DATA EXCERPT =>

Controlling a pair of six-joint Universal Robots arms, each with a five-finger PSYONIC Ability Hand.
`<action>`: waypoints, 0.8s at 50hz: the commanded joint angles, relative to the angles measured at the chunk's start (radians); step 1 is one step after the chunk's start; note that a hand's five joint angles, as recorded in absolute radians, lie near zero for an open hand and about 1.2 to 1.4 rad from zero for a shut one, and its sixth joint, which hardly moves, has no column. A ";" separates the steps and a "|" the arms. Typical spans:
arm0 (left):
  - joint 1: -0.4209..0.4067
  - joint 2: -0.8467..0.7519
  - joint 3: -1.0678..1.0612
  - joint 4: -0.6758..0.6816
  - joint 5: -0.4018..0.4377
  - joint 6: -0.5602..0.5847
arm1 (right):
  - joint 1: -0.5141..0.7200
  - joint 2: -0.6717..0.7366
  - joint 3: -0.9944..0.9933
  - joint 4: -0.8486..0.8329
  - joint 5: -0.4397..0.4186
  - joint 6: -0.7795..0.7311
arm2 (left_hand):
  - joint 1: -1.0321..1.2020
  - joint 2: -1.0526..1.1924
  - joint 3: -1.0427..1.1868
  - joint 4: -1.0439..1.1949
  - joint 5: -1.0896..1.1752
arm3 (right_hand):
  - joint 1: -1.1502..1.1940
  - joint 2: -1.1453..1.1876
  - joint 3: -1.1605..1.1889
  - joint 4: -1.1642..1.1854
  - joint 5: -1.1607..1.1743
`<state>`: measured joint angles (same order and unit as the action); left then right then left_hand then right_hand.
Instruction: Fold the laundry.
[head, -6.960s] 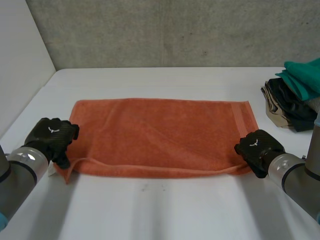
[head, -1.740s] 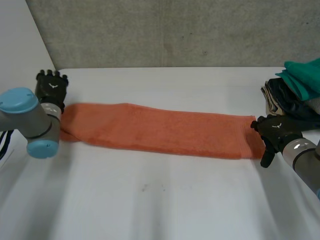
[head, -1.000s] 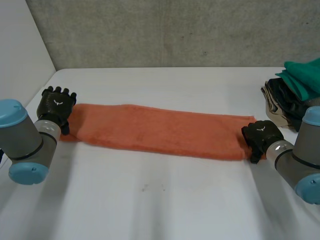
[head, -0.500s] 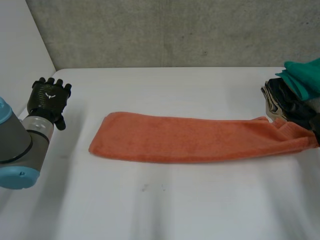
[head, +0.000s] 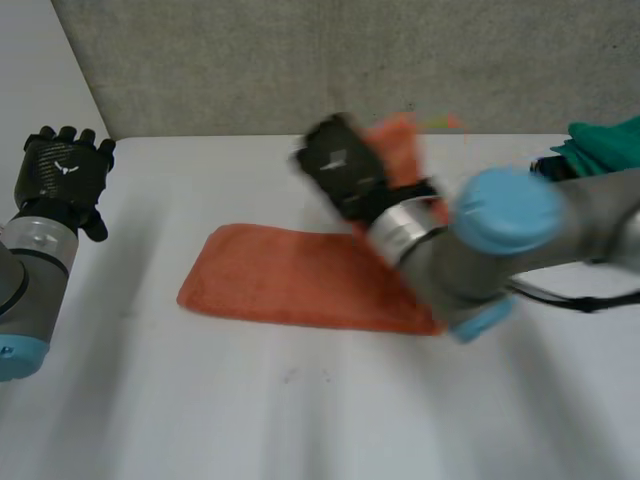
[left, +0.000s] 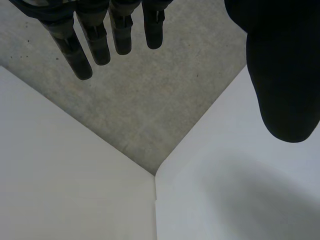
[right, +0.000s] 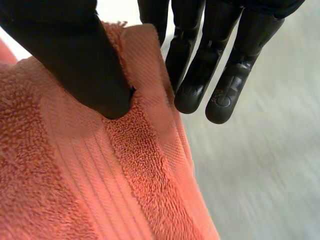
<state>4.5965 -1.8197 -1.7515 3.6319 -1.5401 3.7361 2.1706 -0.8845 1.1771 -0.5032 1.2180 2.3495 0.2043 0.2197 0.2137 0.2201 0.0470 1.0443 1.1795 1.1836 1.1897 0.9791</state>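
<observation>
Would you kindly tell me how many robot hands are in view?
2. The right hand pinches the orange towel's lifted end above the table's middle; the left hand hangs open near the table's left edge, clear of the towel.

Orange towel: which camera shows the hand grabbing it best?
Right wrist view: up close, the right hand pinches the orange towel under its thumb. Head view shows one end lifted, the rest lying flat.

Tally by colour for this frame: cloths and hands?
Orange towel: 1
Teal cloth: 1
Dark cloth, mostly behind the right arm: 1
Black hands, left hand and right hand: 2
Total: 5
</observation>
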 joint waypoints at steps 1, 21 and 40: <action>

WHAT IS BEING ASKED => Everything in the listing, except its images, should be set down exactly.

ANSWER SECTION =>
Controlling a pair of six-joint Universal Robots arms, each with a five-finger PSYONIC Ability Hand.
`<action>`: waypoints, 0.8s at 50hz: the commanded joint angles, relative to the angles measured at the chunk's start (radians); step 1 is one step after the chunk's start; note that a hand's five joint angles, as recorded in absolute radians, lie near zero for an open hand and about 1.2 to 1.4 rad from zero for a shut one, and its sixth joint, which hardly moves, has no column. A ";" separates the steps and a "|" the arms. Typical spans:
arm0 (left):
  - joint 1: -0.4209..0.4067
  - joint 2: -0.8467..0.7519
  - joint 3: -1.0678..1.0612
  - joint 4: -0.6758..0.6816
  - joint 5: -0.4018..0.4377
  - joint 6: -0.5602..0.5847
arm1 (right):
  - joint 1: -0.5141..0.7200
  - joint 2: -0.6717..0.7366
  - joint 3: -0.9944..0.9933
  - joint 4: -0.8486..0.8329
  - joint 5: -0.4397..0.4186
  - joint 6: -0.7795..0.7311
arm2 (left_hand):
  - joint 1: -1.0321..1.2020
  - joint 2: -1.0526..1.1924
  - joint 3: -1.0427..1.1868
  - joint 4: -1.0439..1.1949
  - joint 5: -1.0896..1.1752
arm3 (right_hand):
  - joint 1: -1.1502..1.1940
  - joint 2: -1.1453..1.1876
  - joint 3: -1.1605..1.1889
  - joint 4: -1.1642..1.1854
  - joint 5: -1.1607..1.1743
`<state>`: measured joint angles (same order and unit as the action); left then right then left_hand then right_hand.
Instruction: Fold the laundry.
[head, -6.960s] 
[head, -1.740s] 
[head, -1.000s] 
[head, -0.500s] 
[head, +0.000s] 
[left, +0.000s] 
[right, +0.000s] 
<state>4.5965 -1.8197 -1.7515 3.6319 -1.5401 3.7361 2.1706 -0.8845 1.1771 -0.5032 1.2180 2.3495 0.2043 0.2197 0.2137 0.2201 0.0470 1.0443 1.1795 1.1836 1.1897 0.9791</state>
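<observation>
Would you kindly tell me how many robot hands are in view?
2. The right hand pinches the orange towel's lifted end above the table's middle; the left hand hangs open near the table's left edge, clear of the towel.

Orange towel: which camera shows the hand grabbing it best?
Right wrist view: up close, the right hand pinches the orange towel under its thumb. Head view shows one end lifted, the rest lying flat.

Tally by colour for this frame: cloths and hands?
Orange towel: 1
Teal cloth: 1
Dark cloth, mostly behind the right arm: 1
Black hands, left hand and right hand: 2
Total: 5
</observation>
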 joint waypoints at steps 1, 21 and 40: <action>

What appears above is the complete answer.